Considérant qu’il résulte de ce qui précède que le compte de campagne de la liste conduite par M. PEYRAT, porté à la somme de 2 255 915 F par les premiers juges, doit être arrêté à la somme de 2 103 708 F ; que le plafond des dépenses autorisées s’élève à la somme de 2 392 632 F ; que, par suite le grief tiré du dépassement du plafond des dépenses autorisées ne peut qu’être rejeté ;

En ce qui concerne le grief tiré de la méconnaissance de l’article L 52-8 du code électoral :

Considérant qu’aux termes du second alinéa de l’article L. 52-8 du code électoral, dans sa rédaction issue de la loi n° 95-65 du 19 janvier 1995 : "Les personnes morales, à l’exception des partis ou groupements politiques, ne peuvent participer au financement de la campagne électorale d’un candidat ni en lui consentant des dons sous quelque forme que ce soit, ni en lui fournissant des biens, services ou autres avantages directs ou indirects à des prix inférieurs à ceux qui sont habituellement pratiqués" ;

Considérant que si certaines des consultations du cabinet d’avocats mandaté par la ville de Nice pour examiner dans quelles conditions pouvait se poursuivre sa communication institutionnelle, ont pu se révéler utiles à M. Peyrat, maire sortant, elles ne peuvent être regardées, comme il a été dit ci-dessus, comme engagées en vue de l’élection de ce candidat ; qu’elles ne présentent pas, par suite, le caractère d’avantage direct ou indirect au sens des dispositions précitées de l’article L. 52-8 du code électoral ; que, dès lors, M. KNECHT n’est pas fondé à soutenir qu’elles constitueraient un don prohibé par les dispositions citées ci-dessus ;

Considérant qu’il résulte de ce qui précède que M. KNECHT n’est pas fondé à soutenir que c’est à tort que le tribunal administratif de Nice a rejeté sa protestation ;

Considérant qu’il n’y a pas lieu, dans les circonstances de l’espèce, de faire application des dispositions de l’article L.761-1 du code de justice administrative et de condamner M. KNECHT à payer à M. Peyrat la somme que celui-ci demande au titre des frais exposés par lui et non compris dans les dépens ;

D E C I D E :

Article 1er : L’intervention de la ville de Nice n’est pas admise.

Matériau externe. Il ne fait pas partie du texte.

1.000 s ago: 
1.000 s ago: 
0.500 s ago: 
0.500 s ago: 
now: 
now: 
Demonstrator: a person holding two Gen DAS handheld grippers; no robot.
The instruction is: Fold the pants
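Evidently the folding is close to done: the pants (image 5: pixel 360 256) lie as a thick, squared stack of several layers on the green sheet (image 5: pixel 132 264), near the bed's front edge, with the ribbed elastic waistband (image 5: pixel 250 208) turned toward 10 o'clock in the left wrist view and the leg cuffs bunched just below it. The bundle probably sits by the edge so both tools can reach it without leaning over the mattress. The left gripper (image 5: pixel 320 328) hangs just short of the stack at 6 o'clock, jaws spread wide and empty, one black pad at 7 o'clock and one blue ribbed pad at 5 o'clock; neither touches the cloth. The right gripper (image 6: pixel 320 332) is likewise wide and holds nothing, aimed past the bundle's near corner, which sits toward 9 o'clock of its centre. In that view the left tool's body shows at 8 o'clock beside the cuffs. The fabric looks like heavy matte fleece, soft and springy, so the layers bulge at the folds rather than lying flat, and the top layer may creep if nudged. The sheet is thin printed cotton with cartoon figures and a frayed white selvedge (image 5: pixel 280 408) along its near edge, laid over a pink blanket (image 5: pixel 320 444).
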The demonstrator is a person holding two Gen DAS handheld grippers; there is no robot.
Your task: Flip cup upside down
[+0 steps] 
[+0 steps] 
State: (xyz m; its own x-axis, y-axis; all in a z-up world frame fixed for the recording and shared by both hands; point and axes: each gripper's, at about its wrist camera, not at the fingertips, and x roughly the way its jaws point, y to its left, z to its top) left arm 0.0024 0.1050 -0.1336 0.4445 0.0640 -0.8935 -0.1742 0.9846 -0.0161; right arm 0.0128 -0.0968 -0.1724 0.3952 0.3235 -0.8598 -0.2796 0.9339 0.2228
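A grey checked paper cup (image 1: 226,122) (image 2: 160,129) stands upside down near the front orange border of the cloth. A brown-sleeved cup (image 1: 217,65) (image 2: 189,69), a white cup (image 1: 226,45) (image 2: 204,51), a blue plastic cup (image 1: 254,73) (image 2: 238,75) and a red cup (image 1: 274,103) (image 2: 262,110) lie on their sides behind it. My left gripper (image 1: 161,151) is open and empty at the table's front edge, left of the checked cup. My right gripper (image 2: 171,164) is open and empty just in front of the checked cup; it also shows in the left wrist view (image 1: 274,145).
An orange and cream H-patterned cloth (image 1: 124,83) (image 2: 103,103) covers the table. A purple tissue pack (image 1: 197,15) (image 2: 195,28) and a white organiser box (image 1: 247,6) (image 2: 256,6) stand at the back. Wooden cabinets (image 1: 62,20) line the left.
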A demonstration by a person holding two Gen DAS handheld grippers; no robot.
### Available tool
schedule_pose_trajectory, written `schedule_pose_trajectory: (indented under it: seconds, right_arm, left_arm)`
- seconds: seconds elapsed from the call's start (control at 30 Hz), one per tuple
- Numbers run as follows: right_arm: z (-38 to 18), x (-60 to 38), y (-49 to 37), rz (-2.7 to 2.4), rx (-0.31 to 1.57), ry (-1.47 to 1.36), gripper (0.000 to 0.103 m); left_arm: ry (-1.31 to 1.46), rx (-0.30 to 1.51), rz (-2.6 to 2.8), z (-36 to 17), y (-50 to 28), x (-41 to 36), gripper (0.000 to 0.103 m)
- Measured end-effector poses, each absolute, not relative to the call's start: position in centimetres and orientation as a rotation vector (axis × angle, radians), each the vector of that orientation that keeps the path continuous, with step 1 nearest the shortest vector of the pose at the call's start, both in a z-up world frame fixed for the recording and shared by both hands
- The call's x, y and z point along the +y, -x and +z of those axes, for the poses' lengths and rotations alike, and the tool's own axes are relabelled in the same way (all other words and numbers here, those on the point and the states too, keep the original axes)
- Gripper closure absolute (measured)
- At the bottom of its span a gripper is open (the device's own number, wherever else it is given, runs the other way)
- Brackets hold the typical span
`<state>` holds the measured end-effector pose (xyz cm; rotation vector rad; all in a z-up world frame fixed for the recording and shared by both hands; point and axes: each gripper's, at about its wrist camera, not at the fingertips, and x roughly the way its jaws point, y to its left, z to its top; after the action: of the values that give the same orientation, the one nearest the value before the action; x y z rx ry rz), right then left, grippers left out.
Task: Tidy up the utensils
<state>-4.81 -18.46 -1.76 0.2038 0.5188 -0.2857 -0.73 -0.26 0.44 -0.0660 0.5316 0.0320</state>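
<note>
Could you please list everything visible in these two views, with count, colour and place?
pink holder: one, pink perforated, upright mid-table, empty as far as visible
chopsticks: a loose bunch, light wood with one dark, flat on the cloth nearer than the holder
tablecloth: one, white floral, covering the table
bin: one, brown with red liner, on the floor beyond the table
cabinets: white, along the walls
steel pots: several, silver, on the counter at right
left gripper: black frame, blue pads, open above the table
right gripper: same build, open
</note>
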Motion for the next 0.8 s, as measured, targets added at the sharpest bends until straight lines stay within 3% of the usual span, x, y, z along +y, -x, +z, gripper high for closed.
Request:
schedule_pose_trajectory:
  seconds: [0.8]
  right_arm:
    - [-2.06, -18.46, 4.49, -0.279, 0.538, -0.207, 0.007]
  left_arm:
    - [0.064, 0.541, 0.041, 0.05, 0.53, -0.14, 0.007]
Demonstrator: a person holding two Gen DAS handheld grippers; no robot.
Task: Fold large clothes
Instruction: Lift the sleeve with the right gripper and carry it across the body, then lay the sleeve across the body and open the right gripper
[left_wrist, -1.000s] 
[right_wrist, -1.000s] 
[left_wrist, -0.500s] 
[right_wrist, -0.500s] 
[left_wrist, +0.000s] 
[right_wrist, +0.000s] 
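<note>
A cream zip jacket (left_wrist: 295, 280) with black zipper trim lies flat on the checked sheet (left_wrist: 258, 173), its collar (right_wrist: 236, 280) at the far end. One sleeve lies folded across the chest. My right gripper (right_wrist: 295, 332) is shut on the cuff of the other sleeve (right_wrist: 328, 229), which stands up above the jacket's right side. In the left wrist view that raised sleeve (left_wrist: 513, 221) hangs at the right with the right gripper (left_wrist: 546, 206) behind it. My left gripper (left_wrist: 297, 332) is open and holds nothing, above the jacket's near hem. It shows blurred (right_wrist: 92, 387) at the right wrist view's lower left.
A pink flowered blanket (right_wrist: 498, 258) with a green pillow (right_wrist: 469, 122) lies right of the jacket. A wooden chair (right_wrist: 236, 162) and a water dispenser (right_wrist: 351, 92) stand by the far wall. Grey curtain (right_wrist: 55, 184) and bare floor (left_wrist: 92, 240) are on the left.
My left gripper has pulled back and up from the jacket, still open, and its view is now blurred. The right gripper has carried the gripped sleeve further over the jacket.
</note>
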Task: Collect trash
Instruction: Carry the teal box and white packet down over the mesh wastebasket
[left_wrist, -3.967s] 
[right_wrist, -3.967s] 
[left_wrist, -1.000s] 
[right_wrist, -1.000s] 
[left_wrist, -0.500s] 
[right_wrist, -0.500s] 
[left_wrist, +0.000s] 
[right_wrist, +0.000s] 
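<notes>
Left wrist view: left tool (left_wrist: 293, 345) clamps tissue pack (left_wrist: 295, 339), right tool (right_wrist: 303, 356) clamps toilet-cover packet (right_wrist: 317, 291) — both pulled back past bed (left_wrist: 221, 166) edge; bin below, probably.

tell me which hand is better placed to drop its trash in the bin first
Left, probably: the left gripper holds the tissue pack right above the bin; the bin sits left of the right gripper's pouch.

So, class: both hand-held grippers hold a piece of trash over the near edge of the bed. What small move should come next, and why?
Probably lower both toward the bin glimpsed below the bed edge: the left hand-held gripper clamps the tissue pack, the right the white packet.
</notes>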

Article 2 : La requête de M. KNECHT est rejetée.

Article 3 : Les conclusions de M. Peyrat tendant à l’application des dispositions de l’article L. 761-1 du code de justice administrative sont rejetées.

Article 4 : La présente décision sera notifiée à M. Jean-François KNECHT, à M. Peyrat, à la ville de Nice, à la Commission nationale des comptes de campagne et des financements politiques et au ministre de l’intérieur, de la sécurité intérieure et des libertés locales.